** Opening DATA BELOW block **
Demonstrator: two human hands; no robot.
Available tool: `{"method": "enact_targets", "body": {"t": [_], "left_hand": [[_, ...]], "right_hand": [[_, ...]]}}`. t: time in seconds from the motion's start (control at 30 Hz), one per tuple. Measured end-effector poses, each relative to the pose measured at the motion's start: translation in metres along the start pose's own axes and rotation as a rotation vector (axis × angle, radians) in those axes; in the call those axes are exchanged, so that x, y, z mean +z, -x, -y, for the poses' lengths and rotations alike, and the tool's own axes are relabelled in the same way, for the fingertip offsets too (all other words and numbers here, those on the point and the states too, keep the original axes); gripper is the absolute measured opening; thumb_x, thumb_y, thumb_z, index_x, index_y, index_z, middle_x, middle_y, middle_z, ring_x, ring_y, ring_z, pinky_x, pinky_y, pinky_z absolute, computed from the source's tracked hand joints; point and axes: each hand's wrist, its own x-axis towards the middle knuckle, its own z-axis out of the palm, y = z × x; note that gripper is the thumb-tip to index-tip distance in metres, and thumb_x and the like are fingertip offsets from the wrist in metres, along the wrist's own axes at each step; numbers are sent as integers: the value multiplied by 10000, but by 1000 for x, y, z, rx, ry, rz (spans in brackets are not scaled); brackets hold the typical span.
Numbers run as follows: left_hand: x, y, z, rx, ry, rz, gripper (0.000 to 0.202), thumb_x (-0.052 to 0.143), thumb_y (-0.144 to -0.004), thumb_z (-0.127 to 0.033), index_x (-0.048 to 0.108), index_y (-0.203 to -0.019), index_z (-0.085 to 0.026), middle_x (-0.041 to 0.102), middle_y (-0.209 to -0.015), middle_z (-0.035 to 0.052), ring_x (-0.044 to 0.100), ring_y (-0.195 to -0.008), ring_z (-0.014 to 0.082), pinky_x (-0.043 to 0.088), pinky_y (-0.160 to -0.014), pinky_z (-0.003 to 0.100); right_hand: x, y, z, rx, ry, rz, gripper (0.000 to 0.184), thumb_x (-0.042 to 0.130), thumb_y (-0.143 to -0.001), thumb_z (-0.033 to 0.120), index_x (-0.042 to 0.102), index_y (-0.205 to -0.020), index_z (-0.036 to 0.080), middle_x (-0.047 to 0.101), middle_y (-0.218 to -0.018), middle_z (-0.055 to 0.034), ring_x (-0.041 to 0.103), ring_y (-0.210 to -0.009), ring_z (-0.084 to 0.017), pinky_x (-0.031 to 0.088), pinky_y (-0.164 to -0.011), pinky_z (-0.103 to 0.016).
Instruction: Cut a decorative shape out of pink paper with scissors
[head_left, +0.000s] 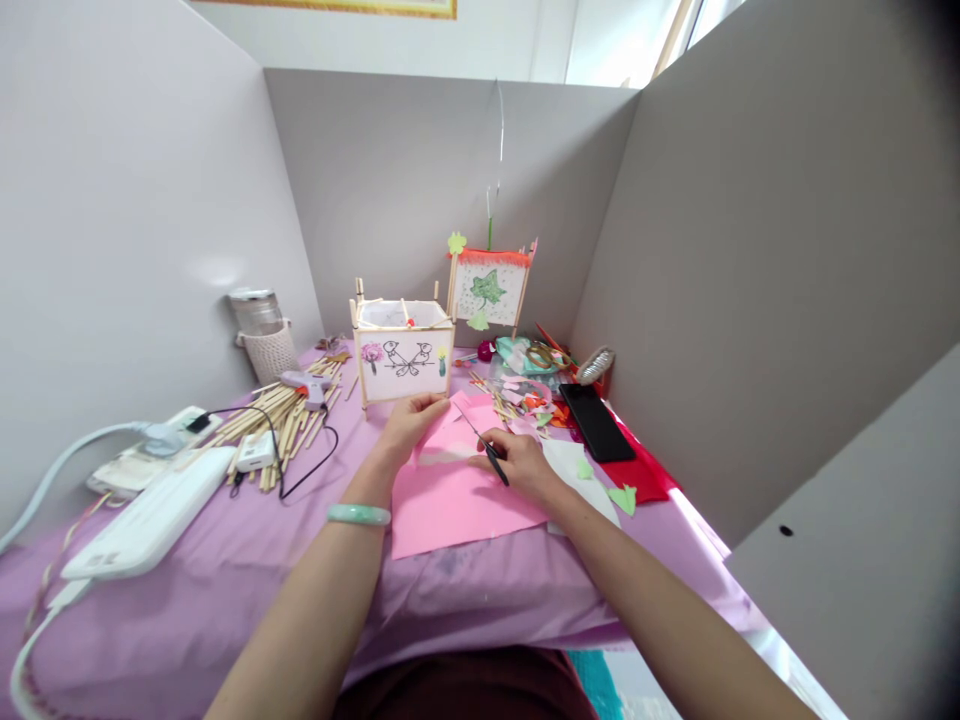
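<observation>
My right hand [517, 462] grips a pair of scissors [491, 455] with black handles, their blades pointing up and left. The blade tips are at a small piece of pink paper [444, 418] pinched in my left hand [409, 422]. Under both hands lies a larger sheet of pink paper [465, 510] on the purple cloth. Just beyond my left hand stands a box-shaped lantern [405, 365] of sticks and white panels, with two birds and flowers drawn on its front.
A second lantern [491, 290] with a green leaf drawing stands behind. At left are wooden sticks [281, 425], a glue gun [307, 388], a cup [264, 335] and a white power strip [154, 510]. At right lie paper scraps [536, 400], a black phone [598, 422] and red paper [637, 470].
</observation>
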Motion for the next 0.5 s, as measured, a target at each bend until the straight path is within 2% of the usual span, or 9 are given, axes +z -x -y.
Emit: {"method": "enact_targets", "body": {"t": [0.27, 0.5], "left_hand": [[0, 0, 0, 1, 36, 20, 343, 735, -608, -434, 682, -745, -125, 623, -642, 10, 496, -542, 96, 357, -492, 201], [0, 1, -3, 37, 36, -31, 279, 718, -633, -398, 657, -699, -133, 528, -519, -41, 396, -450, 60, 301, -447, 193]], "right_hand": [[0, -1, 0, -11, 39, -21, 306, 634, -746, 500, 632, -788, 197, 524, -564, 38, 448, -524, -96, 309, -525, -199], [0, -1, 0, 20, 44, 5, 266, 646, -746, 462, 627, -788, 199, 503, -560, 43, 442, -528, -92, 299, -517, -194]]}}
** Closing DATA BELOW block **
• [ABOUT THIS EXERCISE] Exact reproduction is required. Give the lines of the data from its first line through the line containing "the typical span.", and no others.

• [COMPLETED TASK]
Demonstrator: two human hands; no robot.
Available tool: `{"method": "enact_targets", "body": {"t": [_], "left_hand": [[_, ...]], "right_hand": [[_, ...]]}}`. t: time in seconds from the motion's start (control at 30 Hz), one per tuple. Measured end-effector poses, each relative to the pose measured at the motion's start: translation in metres along the start pose's own axes and rotation as a rotation vector (axis × angle, radians) in those axes; in the call those axes are exchanged, so that x, y, z mean +z, -x, -y, for the poses' lengths and rotations alike, and the tool's own axes are relabelled in the same way, for the fingertip offsets too (all other words and numbers here, those on the point and the states too, keep the original axes); gripper is the absolute measured opening; thumb_x, thumb_y, thumb_z, index_x, index_y, index_z, middle_x, middle_y, middle_z, ring_x, ring_y, ring_z, pinky_x, pinky_y, pinky_z absolute, computed from the source's tracked hand joints; point and axes: each hand's wrist, its own x-axis towards the middle knuckle, its own z-axis out of the palm, y = z × x; note that gripper is the thumb-tip to index-tip distance in metres, and thumb_x and the like are fingertip offsets from the wrist in metres, along the wrist's own axes at each step; numbers are sent as integers: the value multiplied by 10000, but by 1000 for x, y, z, rx, ry, rz (spans in brackets are not scaled); brackets hold the typical span.

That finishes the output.